Module 8.3

CSV and JSON

CSV and JSON are the most common data exchange formats. CSV stores tabular data like spreadsheets. JSON stores structured data like configurations and API responses. Mastering both formats is essential for data processing and web development.

50 min
Intermediate
Hands-on
What You'll Learn
  • Reading CSV files
  • Writing CSV files
  • Parsing JSON data
  • Nested JSON handling
  • Converting between formats
Contents
01

Data Formats

CSV and JSON serve different purposes. CSV is ideal for tabular data like databases and spreadsheets. JSON is perfect for nested, hierarchical data like API responses and configurations.

CSV Structure
name , age , city Header row
Alice , 30 , New York Data row 1
Bob , 25 , Los Angeles Data row 2
Charlie , 35 , Chicago Data row 3
First row = column names
Each row = one record
Commas separate values
CSV = Comma-Separated Values.
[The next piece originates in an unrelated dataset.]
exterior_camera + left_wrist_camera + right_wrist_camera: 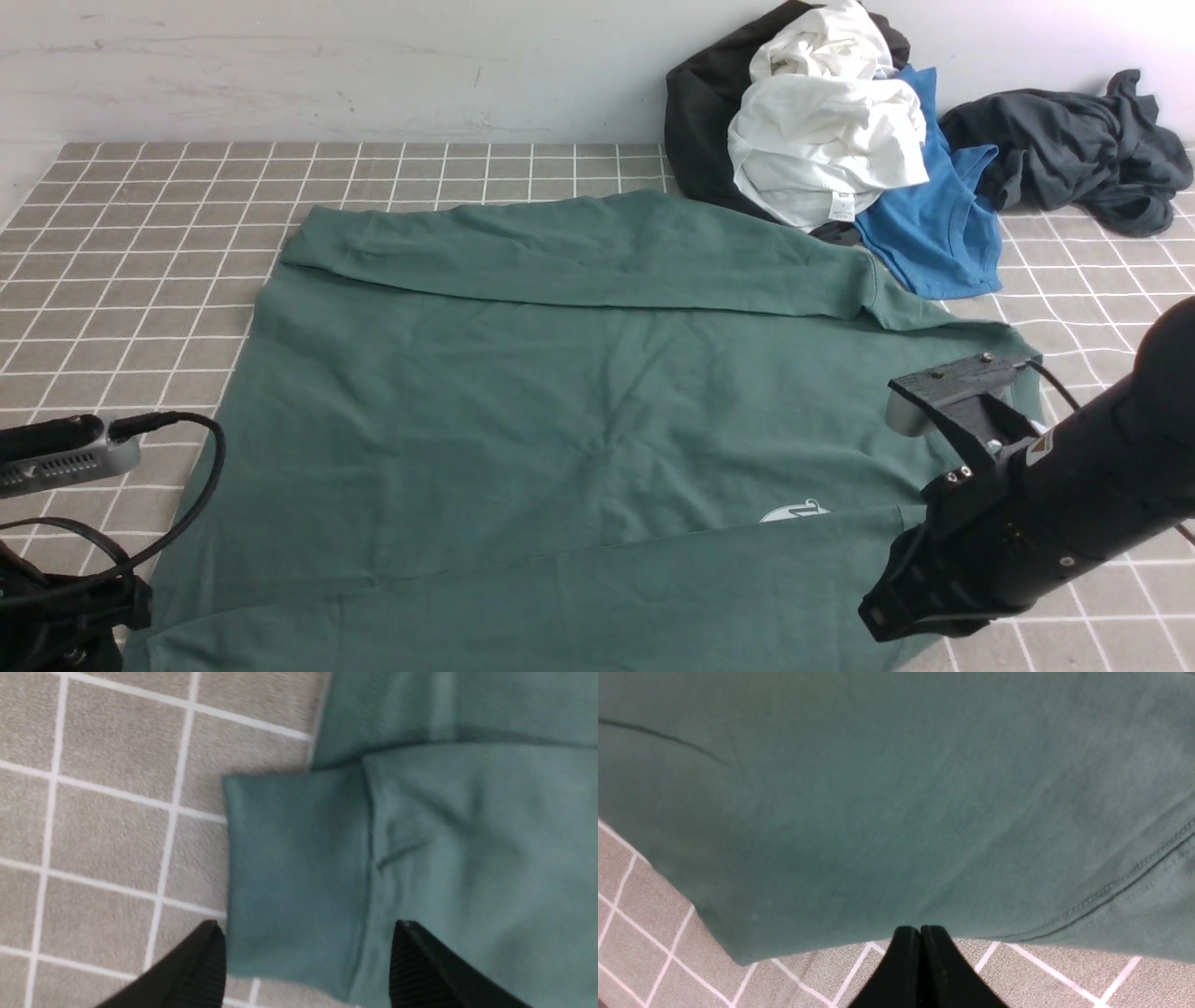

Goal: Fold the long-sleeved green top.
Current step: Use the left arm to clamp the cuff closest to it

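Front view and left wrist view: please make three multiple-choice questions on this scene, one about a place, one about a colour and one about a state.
1. Where does the pile of other clothes lie?
A. At the far right of the table, beyond the green top
B. At the near left corner
C. Under the left arm

2. What colour is the T-shirt beside the white garment?
A. Red
B. Blue
C. Yellow

3. How does the left tool stand?
A. Shut on the green top
B. Shut on a white shirt
C. Open

Answers:
1 A: the heap lies by the wall at the far right.
2 B: bright blue cloth shows under the white one.
3 C: its two fingers stand wide apart over the cuff.
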You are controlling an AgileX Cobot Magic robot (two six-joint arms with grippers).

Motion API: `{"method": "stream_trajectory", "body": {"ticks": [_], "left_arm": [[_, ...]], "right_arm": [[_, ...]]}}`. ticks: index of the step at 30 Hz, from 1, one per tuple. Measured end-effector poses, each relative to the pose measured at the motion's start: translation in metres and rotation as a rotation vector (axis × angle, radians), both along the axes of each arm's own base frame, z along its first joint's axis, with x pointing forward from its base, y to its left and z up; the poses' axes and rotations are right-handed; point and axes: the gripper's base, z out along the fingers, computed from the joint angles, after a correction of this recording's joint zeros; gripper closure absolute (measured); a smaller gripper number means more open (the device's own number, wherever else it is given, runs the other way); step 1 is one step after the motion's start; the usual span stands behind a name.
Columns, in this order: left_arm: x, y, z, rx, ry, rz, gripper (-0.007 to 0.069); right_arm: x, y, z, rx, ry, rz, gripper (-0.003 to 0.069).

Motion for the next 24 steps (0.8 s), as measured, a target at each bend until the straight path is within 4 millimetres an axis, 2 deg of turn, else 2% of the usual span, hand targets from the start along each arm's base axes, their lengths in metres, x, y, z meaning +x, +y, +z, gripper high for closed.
{"method": "stream_trajectory", "body": {"ticks": [8, 11, 15, 17, 20, 24], "left_arm": [[0.022, 0.021, -0.043, -0.026, 0.116, 0.097, 0.0188], [0.027, 0.023, -0.053, -0.035, 0.155, 0.099, 0.0188], [0.032, 0.024, -0.055, -0.045, 0.187, 0.099, 0.0202], [0.034, 0.024, -0.054, -0.051, 0.193, 0.098, 0.0233], [0.037, 0.023, -0.052, -0.061, 0.195, 0.083, 0.0335], [0.037, 0.021, -0.046, -0.073, 0.159, 0.047, 0.0533]], "right_arm": [[-0.001, 0.000, 0.000, -0.002, 0.002, 0.013, 0.0669], [-0.001, 0.000, 0.000, -0.002, 0.004, 0.018, 0.0669], [-0.001, 0.000, 0.000, -0.002, 0.006, 0.019, 0.0669], [-0.001, 0.000, 0.000, -0.002, 0.008, 0.020, 0.0669], [-0.001, 0.000, 0.000, -0.002, 0.008, 0.020, 0.0669], [-0.001, 0.000, 0.000, 0.000, 0.009, 0.019, 0.0669]]}}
Simple, human-readable tabular data.
JSON Structure
{
"name": "Alice",
"age": 30,
"active": true,
"skills": ["Python", "SQL"],
"address": {
"city": "New York",
"zip": "10001"
}
}
"name" Key-value string pair
30 Number value (no quotes)
true Boolean (true/false)
[...] Array (Python list)
{...} Nested object (dict)
JSON = JavaScript Object Notation. Supports nested, hierarchical data.

CSV Best For

  • Spreadsheet data
  • Database exports
  • Simple tabular records
  • Excel compatibility

JSON Best For

  • API responses
  • Configuration files
  • Nested/hierarchical data
  • Web applications
02

Reading CSV

Python's csv module provides two main ways to read CSV files: csv.reader for lists and csv.DictReader for dictionaries with column names as keys.

Using csv.reader

import csv

with open('data.csv', 'r') as file:
    reader = csv.reader(file)
    header = next(reader)  # Get header row
    print(f"Columns: {header}")
    
    for row in reader:
        print(row)  # Each row is a list

csv.reader returns each row as a list. Use next() to skip the header row if you want to process data separately.

Using csv.DictReader

import csv

with open('users.csv', 'r') as file:
    reader = csv.DictReader(file)
    
    for row in reader:
        # row is a dict with column names as keys
        print(f"Name: {row['name']}, Age: {row['age']}")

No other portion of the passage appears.